= Your goal =
State the number of lines in the material below that have "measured" in them, without any other text.

= Data block =
........
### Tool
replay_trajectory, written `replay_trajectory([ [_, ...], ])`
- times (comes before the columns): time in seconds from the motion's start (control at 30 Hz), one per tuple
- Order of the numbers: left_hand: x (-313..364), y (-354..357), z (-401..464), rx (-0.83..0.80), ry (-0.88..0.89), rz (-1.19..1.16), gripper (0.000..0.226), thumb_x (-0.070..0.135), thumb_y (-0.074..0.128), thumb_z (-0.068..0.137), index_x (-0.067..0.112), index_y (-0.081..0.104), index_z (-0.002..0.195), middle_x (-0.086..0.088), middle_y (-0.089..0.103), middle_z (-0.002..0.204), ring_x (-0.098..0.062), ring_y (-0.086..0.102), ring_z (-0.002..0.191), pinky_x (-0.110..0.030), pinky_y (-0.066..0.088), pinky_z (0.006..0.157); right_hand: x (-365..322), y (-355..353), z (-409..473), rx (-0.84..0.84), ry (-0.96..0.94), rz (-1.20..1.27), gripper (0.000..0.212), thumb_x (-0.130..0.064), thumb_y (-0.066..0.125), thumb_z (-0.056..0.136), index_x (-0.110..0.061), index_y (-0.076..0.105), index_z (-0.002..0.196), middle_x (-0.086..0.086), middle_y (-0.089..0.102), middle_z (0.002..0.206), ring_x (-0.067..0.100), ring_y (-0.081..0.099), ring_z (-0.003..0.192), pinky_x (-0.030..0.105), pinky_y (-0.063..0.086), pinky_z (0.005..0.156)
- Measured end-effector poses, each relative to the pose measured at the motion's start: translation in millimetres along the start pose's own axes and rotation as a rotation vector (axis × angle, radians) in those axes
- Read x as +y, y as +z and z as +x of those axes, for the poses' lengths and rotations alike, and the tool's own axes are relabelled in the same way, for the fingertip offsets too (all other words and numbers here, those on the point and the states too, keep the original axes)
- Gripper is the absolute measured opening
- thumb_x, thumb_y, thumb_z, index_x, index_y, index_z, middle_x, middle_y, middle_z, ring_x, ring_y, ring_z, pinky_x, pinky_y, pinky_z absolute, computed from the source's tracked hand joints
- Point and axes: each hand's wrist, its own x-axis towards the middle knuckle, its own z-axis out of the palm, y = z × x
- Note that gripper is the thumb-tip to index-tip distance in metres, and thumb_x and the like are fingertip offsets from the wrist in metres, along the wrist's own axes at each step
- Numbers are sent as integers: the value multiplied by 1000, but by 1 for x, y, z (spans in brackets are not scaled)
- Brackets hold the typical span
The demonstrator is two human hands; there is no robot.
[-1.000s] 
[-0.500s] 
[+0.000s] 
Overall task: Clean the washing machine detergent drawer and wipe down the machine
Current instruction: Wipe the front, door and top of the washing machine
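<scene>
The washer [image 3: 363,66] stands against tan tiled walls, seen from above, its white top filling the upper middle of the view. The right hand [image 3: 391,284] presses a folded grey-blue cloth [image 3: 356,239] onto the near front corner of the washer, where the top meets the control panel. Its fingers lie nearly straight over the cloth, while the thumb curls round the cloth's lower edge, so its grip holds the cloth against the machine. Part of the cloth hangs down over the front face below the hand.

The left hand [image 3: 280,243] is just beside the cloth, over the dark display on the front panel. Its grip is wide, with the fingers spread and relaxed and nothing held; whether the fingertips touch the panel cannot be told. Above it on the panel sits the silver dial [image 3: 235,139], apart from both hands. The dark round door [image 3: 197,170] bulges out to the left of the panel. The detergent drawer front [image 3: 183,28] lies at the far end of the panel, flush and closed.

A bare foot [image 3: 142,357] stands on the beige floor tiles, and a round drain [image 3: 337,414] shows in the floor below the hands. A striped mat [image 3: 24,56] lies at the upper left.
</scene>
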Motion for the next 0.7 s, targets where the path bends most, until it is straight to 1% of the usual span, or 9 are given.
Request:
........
= Output of the task =
2